Hal ini tentu menyita perhatian publik karena unjuk rasa itu dirasa bakal dihentikan.
"Akun aksi kamisan di Twitter hilang. Padahal, besok mau peringatan Aksi Kamisan yang ke tujuh belas... TAHUN. Ya, besok sudah 17 tahun. Bukan yang hanya muncul di dekat pemilu, tapu SUDAH TUJUH BELAS TAHUN. Panjang umur perjuangan!," bunyi menfess dari akun @tubirfess, Kamis (17/1).
Hingga saat ini masih belum di ketahui apa yang menjadi penyeybab akun X Aksi Kamisan tersebut hilang.
Publik pun menyayangkan hal ini hingga perbikir menyalahkan pihak-pihal tertentu.
Namun, di sisi lain masih banyak yang belum mengetahui soal aksi ini.
Lantas, apa itu AKSI KAMISAN?
kamisan merupakan aksi damai yang dimulai sejak 18 Januari 2007.
Aksi ini tergabung dari korban maupun keluarga korban pelanggaran HAM.
Mulai dari insiden 65, Tragesi TriSakti, Semanggi 98 hingga kasus pembunuhan Munir, serta pengilangan nyawa aktivis tahun 98.
Aksi ini dilakukan setiap hari Kamis pukul 16.00 sampai 17.00 di depan Istana Presiden.
Mereka dengan pakaiamn serat payung hitan akan dia berdiri sambil membawa banner bertulisan kasus pelanggaran HAM di Indonesia.
Mereka melakukan aksi tersebut untuk memperjuangkan dan mengungkap kebenaran, mencari keadilan, serta menolak lupa dengan adanya kasus pelanggaran HAM. Aksi Kamisan seringkali tak diisi oleh para korban.
Melainkan juga para musisi yang memberi penampilan musik berisi perjuangan korban pelanggaran HAM.
Selain itu, massa Aksi Kamisan turut mengirimkan surat untuk presiden hingga berbagai kegiatan lainnya.
Mulai dari menggelar spanduk dan foto korban serta membagikan selebaran kepada pengguna jalan.
Adapun dipilihnya warna hitam karena dianggap sebagai lambang keteguhan duka cita.
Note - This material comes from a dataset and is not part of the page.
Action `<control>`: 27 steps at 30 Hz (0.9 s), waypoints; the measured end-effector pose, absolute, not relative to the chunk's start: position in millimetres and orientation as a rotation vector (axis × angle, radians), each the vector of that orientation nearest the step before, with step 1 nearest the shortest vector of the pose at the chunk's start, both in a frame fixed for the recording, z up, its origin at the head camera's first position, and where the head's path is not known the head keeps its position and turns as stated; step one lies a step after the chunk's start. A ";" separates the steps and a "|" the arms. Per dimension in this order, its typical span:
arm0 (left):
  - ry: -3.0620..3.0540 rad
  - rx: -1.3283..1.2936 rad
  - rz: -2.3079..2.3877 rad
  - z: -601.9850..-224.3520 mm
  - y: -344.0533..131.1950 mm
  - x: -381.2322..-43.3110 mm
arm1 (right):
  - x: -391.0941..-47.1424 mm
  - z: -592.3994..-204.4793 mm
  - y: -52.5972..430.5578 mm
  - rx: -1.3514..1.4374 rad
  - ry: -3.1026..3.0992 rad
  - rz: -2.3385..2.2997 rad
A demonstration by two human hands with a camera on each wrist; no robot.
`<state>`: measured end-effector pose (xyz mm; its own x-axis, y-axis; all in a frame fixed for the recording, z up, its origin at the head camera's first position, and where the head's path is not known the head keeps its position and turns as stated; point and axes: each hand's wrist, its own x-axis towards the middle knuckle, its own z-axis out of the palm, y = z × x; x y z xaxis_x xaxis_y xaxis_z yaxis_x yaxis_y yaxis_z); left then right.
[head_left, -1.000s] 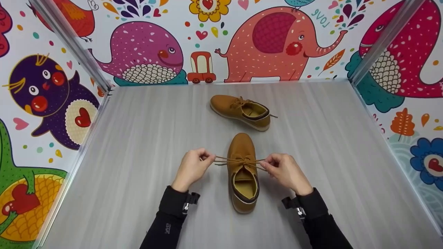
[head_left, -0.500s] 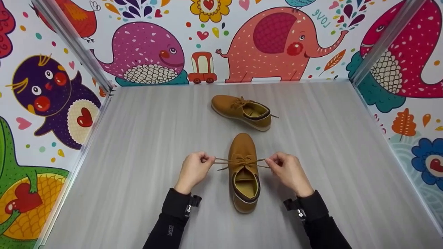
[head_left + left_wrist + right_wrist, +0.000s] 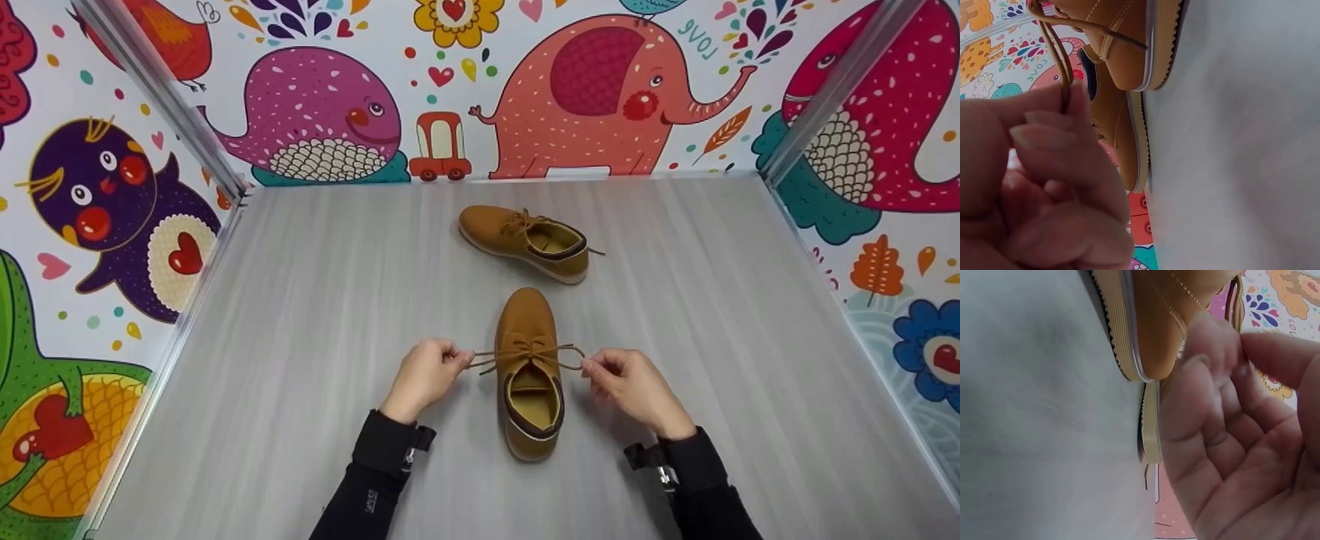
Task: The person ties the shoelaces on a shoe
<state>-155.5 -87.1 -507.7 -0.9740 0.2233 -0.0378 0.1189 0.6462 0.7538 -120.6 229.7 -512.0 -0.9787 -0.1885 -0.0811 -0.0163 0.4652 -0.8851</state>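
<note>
A tan lace-up shoe (image 3: 526, 315) stands on the floor with its toe pointing away, between my hands. Its brown shoelace (image 3: 531, 349) is knotted in a bow, with loops drawn out to both sides. My left hand (image 3: 426, 375) pinches the left loop between thumb and forefinger; two strands (image 3: 1057, 53) run from those fingertips in the left wrist view. My right hand (image 3: 634, 386) pinches the end of the right loop, which is slightly slack; its strands (image 3: 1234, 306) reach the thumb and forefinger in the right wrist view. A loose lace end hangs on the shoe's left side.
A second tan shoe (image 3: 495, 229) lies behind, toe to the left, with its lace tied. The grey floor (image 3: 337, 277) is bounded by printed walls (image 3: 585, 97) with metal corner strips (image 3: 832, 90).
Both hands have lowered slightly toward me, the right one more and a little rightward. The right side of the bow now shows as a rounded, slacker loop. The shoes stay put.
</note>
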 end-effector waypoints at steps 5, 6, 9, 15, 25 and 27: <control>2.724 0.316 1.214 -509.1 -83.6 -155.5 | -124.2 -514.7 225.9 -0.134 2.545 -1.478; 2.721 0.322 1.215 -509.5 -82.8 -155.5 | -125.1 -516.0 225.1 -0.128 2.545 -1.455; 2.720 0.343 1.214 -510.3 -80.9 -155.7 | -126.6 -519.5 223.4 -0.105 2.540 -1.409; 2.740 0.353 1.231 -511.0 -78.9 -156.1 | -125.9 -522.5 224.0 -0.106 2.484 -1.495; 2.826 0.332 1.220 -516.1 -80.3 -157.7 | -121.2 -516.2 226.5 -0.091 2.504 -1.608; 2.867 0.349 1.200 -517.2 -81.3 -157.8 | -120.6 -515.7 227.3 -0.071 2.523 -1.603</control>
<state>-157.8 -81.3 -517.2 -0.9750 0.2097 0.0730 0.1992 0.6807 0.7050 -120.6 227.3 -515.7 -0.9875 -0.1205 -0.1021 0.0412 0.4272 -0.9032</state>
Sementara payung seperti pelindung.
Wajah-wajah familiar yang kerap hadir dalam Aksi Kamisan di antaranya, Maria Sumarsih, ibu dari Bernandinus Realino Norma Irawan (Wawan).
Putranya itu tewas usai ditembak tepat di jantungnya dalam aksi demonstrasi tahun 1998.
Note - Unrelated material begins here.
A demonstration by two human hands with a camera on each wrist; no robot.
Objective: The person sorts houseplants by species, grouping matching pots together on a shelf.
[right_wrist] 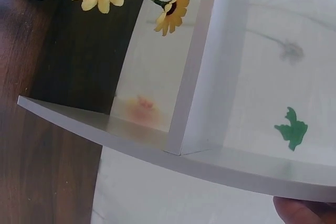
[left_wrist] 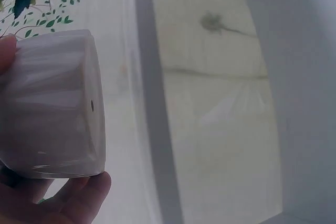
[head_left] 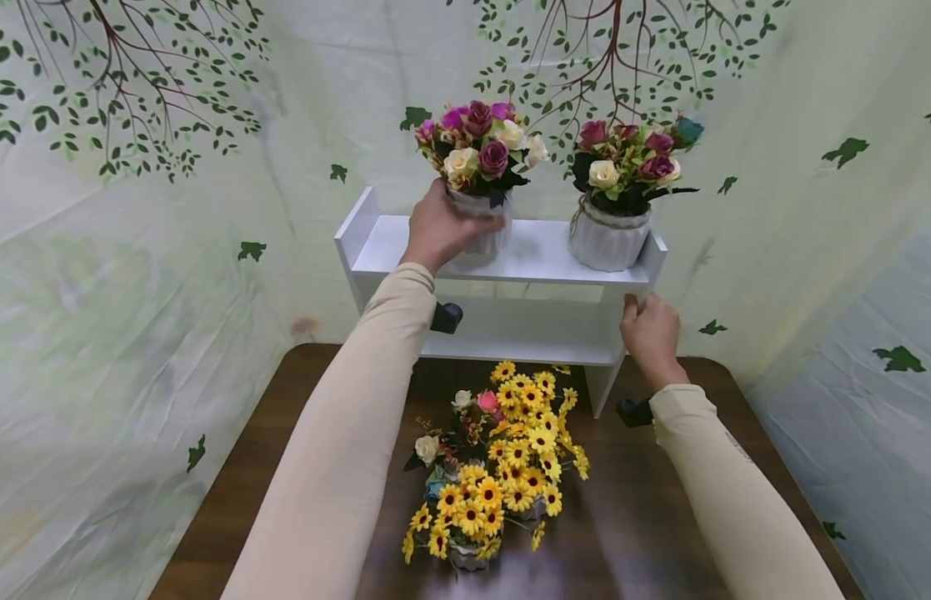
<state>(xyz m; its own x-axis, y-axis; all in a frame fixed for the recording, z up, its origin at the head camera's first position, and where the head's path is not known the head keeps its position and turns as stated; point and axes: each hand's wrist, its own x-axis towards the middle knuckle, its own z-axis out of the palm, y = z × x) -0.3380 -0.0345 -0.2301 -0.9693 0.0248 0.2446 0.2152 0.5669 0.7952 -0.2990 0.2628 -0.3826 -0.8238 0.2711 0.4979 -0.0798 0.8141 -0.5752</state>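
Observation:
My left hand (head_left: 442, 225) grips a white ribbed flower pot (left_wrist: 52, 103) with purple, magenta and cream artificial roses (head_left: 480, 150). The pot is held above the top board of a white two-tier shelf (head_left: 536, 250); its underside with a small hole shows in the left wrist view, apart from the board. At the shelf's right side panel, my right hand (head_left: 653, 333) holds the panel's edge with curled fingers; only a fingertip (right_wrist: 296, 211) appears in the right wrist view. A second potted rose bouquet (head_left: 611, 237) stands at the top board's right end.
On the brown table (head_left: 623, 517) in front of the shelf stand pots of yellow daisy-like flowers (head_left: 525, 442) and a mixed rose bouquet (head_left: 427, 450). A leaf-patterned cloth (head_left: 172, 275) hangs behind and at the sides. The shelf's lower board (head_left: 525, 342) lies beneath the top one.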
Adapun aksi tersebut turut digerakkan oleh Suciwati, istri Munir dan Bedjo Untung selaku pimpinan Yayasan Penelitian Korban Pembunuhan 1965.
Aksi Kamisan diharapkan bisa memberi keadilan bagi korban dan keluarganya.
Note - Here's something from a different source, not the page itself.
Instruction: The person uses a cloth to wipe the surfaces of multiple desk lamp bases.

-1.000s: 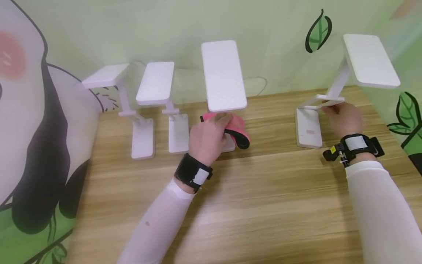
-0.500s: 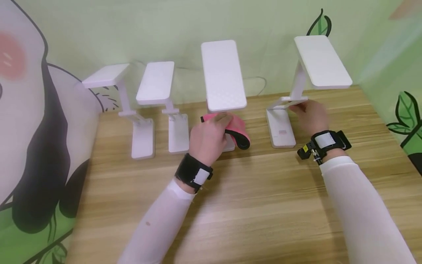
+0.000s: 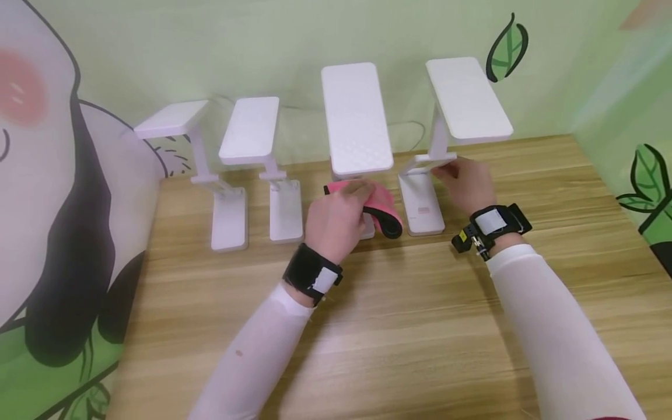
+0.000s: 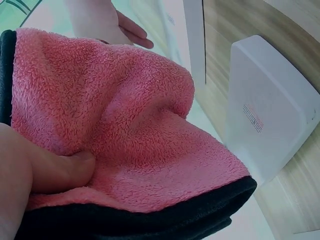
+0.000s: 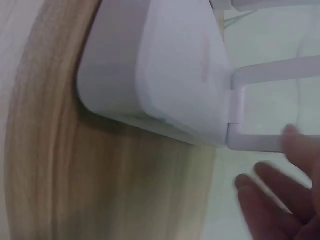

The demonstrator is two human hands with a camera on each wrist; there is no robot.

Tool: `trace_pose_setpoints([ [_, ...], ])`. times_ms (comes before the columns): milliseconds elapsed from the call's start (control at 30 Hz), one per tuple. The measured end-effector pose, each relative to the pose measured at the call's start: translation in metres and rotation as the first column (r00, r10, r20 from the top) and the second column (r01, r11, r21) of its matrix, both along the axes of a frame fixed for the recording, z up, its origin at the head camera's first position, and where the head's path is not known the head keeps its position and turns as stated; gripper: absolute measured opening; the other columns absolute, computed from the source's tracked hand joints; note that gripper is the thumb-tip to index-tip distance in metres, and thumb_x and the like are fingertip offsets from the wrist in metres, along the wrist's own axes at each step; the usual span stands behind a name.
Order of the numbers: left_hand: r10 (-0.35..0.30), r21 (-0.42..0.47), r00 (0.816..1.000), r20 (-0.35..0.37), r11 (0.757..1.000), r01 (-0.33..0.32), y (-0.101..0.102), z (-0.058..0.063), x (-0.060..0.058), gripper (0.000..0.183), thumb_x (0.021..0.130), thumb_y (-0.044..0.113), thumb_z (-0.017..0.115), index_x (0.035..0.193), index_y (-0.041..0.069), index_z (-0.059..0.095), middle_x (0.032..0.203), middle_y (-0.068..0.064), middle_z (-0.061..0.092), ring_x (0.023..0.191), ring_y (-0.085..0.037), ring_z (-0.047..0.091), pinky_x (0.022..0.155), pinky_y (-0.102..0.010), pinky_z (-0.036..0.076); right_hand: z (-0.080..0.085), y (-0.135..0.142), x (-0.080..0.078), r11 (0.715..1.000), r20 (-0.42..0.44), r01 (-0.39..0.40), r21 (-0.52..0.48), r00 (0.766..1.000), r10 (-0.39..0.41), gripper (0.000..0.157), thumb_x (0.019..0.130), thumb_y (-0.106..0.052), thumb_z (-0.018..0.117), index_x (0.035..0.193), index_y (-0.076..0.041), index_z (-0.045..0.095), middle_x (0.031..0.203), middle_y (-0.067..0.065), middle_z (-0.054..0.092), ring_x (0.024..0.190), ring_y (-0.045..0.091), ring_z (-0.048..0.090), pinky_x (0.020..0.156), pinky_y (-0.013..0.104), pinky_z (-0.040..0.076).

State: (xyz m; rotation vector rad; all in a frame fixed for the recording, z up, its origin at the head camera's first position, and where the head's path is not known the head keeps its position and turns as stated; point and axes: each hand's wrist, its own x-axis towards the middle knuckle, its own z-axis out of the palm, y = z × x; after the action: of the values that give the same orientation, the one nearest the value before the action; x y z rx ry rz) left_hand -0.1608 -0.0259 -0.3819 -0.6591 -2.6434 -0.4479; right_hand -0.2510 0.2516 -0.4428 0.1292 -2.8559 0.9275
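Observation:
My left hand [image 3: 333, 224] grips a folded pink plush cloth [image 4: 115, 100] with black edging, its thumb pressed into the pile. The cloth lies over the base of the third white desk lamp [image 3: 357, 116], hiding most of that base. My right hand [image 3: 467, 184] is at the hinge of the rightmost white desk lamp [image 3: 467, 99]. In the right wrist view its thumb overlaps the folding lower arm [image 5: 255, 142], pinching it, while two blurred fingers hang below. This lamp stands upright, its base close to the cloth.
Two more white desk lamps, the leftmost one [image 3: 173, 119] and the second one [image 3: 251, 128], stand left of my left hand. All are on a wooden table [image 3: 378, 344] against a painted wall [image 3: 294, 41]. A thin cable [image 3: 415, 123] shows behind.
The rightmost lamp has moved left across the table with my right hand, closing in on the third lamp. My left hand and the cloth have stayed almost in place.

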Motion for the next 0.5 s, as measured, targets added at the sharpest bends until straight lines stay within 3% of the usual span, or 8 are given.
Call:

Namun, hingga saat ini, hal tersebut masih belum mereka dapatkan. Untuk itu, agar kasus pelanggaran HAM tak dilupakan, mereka terus melakukan Aksi Kamisan.
Sudah hampir 17 tahun, aksi ini pun semakin dikenal oleh banyak orang.
Aksi kamisan ini bahkan telah dilakukan di berbagai kota di Indnesia.
Mulai dari Surabaya, Yogyakarta, Malang hingga daerah lainnya.
Isu yang dibawa tak hanya soal HAM dan pelanggaran HAM berat di masa lalu.
Mereka juga memasuki isu-isu lokal yang hingga saat ini masih belum menemukan titik terang.
Entah sampai kapan lagi keluarga korban bisa menerima keadilan. Meski lelah, mereka tetap berjuang untuk mendapatkan jawaban.